Por eso, en vez de echar por la borda o relativizar la democracia representativa y sus órganos, el deber del Gobierno es fortalecerla. En la democracia representativa está la mejor garantía del diálogo y de la deliberación y en la competencia electoral que la origina la realización más segura —imperfecta, pero segura— de la igualdad.
Lo anterior es lo que hace totalmente descaminado el reclamo del Frente Amplio o el Partido Socialista para conformar una mesa de diálogo que exceda a las fuerzas políticas representativas.

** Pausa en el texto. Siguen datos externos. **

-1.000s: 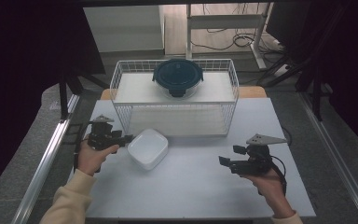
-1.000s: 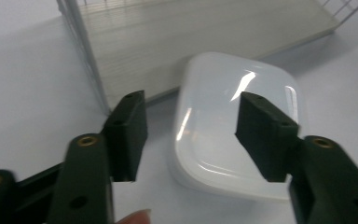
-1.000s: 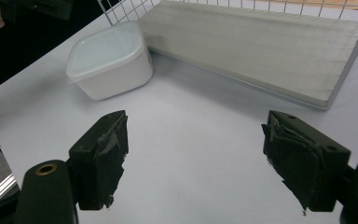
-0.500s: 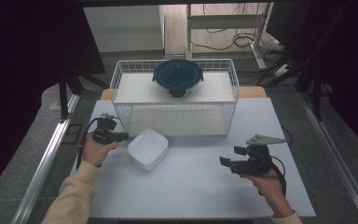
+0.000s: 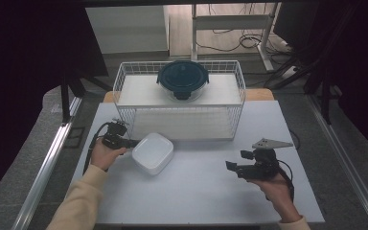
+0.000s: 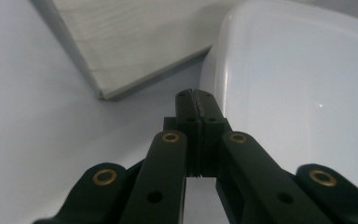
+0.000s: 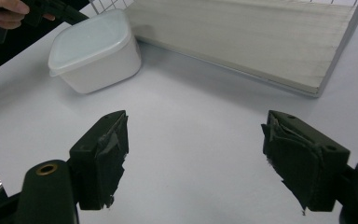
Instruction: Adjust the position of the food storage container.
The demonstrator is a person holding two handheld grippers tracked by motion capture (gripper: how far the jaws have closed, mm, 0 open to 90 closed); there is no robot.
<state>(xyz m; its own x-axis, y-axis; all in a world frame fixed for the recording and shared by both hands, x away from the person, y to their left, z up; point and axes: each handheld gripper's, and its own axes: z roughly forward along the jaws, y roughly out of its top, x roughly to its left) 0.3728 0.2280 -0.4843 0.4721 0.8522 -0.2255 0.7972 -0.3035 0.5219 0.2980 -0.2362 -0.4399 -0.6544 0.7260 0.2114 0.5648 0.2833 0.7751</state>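
The white lidded container [image 5: 153, 153] sat on the surface [image 5: 196, 191] just before the wire basket [image 5: 179, 98]. Our left gripper [image 6: 196, 100], jaws pressed together and empty, touched its edge; nudging needed low, steady contact. Our right gripper [image 7: 214, 158] waited wide open, empty.

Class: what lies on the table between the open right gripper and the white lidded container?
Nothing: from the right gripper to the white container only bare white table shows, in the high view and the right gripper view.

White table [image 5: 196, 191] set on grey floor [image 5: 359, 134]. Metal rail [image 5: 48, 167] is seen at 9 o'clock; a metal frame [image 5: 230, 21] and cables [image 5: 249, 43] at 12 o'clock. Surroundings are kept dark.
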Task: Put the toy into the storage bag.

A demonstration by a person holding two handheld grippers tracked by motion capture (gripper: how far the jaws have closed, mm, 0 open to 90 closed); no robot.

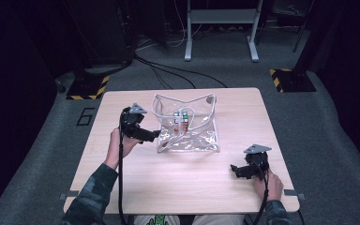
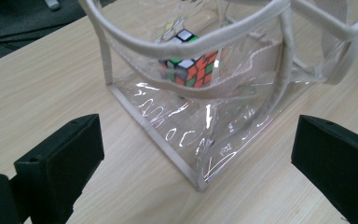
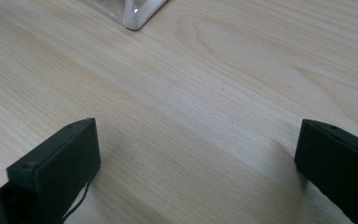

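Both the left gripper (image 1: 153,136) and right gripper (image 1: 235,169) were released. The clear bag (image 2: 223,116), at 12 o'clock, likely flexed; its white rim (image 2: 186,42) offered the firmest hold.

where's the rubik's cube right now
The rubik's cube sits inside the clear bag near the table's middle in the high view, just right of the open left gripper.

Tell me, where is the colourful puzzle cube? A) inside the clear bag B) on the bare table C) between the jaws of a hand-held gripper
A: the Rubik's cube sits inside the clear plastic bag, seen through its wall.
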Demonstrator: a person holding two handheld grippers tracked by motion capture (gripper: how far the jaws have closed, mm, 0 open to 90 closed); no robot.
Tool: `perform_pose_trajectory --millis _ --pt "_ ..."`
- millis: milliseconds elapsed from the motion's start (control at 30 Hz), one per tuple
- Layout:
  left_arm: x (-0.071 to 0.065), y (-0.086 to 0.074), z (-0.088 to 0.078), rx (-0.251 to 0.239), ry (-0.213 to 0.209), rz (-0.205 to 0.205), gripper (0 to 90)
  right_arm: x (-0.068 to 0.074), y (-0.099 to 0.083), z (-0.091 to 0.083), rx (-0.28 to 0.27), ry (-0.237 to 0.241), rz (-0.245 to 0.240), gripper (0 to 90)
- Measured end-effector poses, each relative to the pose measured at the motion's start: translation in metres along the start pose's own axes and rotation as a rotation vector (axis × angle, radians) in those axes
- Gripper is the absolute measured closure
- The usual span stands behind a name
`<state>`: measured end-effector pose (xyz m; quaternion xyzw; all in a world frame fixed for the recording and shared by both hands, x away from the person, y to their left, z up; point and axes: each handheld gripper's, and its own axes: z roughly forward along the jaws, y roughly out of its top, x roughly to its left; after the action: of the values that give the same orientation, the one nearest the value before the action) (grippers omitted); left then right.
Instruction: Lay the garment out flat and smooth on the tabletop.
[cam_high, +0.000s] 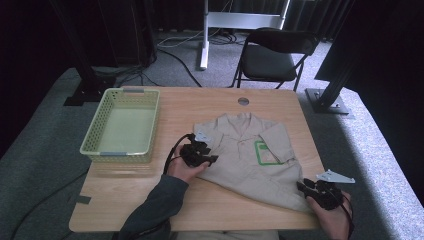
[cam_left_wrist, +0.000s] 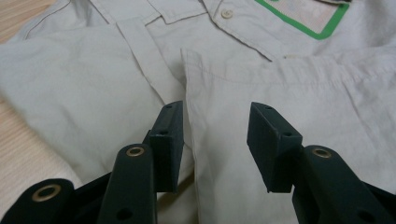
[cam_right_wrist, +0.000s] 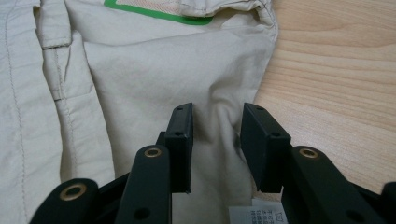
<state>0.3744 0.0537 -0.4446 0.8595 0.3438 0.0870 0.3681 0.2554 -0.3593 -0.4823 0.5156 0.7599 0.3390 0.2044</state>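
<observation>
A beige short-sleeved shirt (cam_high: 245, 160) lies face up on the wooden table (cam_high: 150, 200), with a green-edged patch (cam_high: 265, 152) on its chest. My left gripper (cam_high: 209, 159) rests at the shirt's left side, open. In the left gripper view its jaws (cam_left_wrist: 215, 140) stand apart over the shirt (cam_left_wrist: 93, 79), a folded edge running between them below a button (cam_left_wrist: 227, 13). My right gripper (cam_high: 304, 186) is at the shirt's near right corner, open. In the right gripper view a puckered ridge of shirt cloth (cam_right_wrist: 154, 74) lies between the parted jaws (cam_right_wrist: 215, 140), untouched by the pads, with a white label (cam_right_wrist: 261, 215) below.
A pale green mesh basket (cam_high: 152, 125) stands on the table's left part. A round hole (cam_high: 243, 101) sits near the far edge. A black folding chair (cam_high: 272, 55) stands beyond the table. Bare wood (cam_right_wrist: 336, 70) runs right of the shirt.
</observation>
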Motion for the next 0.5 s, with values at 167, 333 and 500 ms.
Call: perform_pose_trajectory --millis 167,333,500 --pt "0.003 0.007 0.006 0.013 -0.002 -0.002 56.7 0.0 0.0 0.0 -0.002 0.001 0.006 63.8" --pt "0.006 0.014 0.012 0.019 0.002 -0.013 57.0 0.0 -0.001 0.0 -0.004 0.003 0.009 63.3" --pt "0.008 0.019 0.019 0.033 0.002 -0.021 56.9 0.0 -0.001 0.0 -0.007 0.006 0.013 63.0"
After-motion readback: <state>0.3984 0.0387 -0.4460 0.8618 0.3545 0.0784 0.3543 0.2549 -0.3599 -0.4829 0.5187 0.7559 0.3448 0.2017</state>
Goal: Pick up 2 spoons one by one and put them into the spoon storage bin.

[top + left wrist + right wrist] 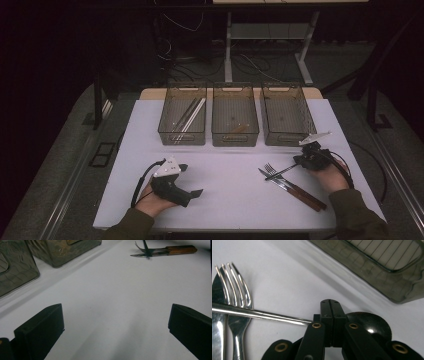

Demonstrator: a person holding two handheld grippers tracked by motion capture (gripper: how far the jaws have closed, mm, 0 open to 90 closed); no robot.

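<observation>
Gripper on the right (331, 305) is clamped on a spoon (262, 314), with the jaws pressed together at the neck between bowl and handle. The dark bowl sits just behind the jaws, and the shiny handle reaches out across the tines of a fork (235, 290) and over a knife (218, 315), both lying side by side on the white worktop (225, 165). In the high view the spoon (282, 171) sits near the worktop's right front, just ahead of the right-hand bin (287, 115) of three. Left gripper (192, 180) rests near the front left with its jaws wide apart and nothing between them.
</observation>
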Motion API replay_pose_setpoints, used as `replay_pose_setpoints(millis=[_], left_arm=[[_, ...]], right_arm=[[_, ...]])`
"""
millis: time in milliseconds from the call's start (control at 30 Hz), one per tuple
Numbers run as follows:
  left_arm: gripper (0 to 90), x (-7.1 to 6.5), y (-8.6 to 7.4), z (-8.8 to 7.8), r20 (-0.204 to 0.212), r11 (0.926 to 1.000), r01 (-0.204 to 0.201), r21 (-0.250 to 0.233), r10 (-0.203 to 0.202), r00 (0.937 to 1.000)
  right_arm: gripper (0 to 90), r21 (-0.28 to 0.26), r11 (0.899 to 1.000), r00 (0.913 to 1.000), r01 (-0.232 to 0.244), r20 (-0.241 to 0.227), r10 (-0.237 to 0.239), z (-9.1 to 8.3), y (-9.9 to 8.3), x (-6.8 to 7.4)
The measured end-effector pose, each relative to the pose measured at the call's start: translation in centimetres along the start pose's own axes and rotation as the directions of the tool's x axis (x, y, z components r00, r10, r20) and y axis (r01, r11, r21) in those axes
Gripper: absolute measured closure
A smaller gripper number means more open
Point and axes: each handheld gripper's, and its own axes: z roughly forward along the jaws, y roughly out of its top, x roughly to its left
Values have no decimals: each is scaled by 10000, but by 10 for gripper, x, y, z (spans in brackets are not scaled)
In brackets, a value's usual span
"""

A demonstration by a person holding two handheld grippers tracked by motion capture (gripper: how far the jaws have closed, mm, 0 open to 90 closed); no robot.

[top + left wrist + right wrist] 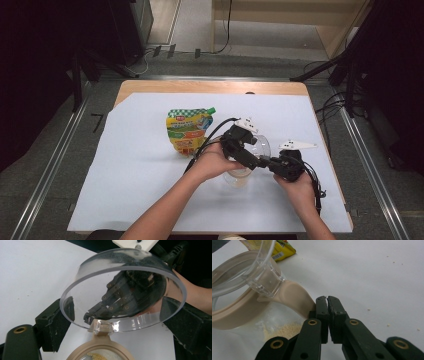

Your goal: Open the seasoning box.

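Observation:
A clear jar [239,176] with a beige rim [294,293] stands on the white sheet, with pale yellow granules [284,330] inside. Its clear round lid [125,290] is swung up on a hinge [103,327]. My left gripper [118,307] is shut on the lid, one black jaw on each side of its edge; in the high view it [256,147] sits over the jar. My right gripper [327,299] is shut with nothing between its jaws, its tips against the outside of the beige rim. In the high view it [262,162] comes in from the jar's right.
A yellow and green pouch [188,130] with a green cap lies flat behind and left of the jar. Small crumbs [388,325] dot the white sheet [140,165]. The wooden table edge [210,86] shows at the back.

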Motion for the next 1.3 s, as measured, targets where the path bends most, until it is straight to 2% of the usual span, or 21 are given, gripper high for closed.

Conceder eso significaría sacrificar en una medida importante el valor de la democracia y abrir el paso, esta vez sí, a quienes tienen mayor capacidad de organizarse, a quienes tienen menores costes para coalicionarse. Pensar, como parece creerlo el Frente Amplio y el PS, que la sociedad es un espacio o un ámbito sin fricciones, carente de los conflictos y las desigualdades de las que todos hoy, con razón, se quejan, es un severo error o, lo que es peor, una ensoñación adolescente.
Fortalecer el Estado
Hoy día es cuando se requiere, más que nunca, recuperar el papel del Estado que es, ante todo, el de espantar el miedo al otro, para lo cual monopoliza la fuerza (este fue el gran logro civilizatorio de la modernidad, así se logró suprimir la barbarie). Ese monopolio de la fuerza logró instalar la igualdad ante la ley y la democracia representativa que no son, claro, la igualdad arcádica, ese reino de sencillez y espontaneidad con que sueñan las nuevas generaciones, pero sin ella nada de lo demás, ni la justicia, ni la paz, ni el más mínimo bienestar son posibles.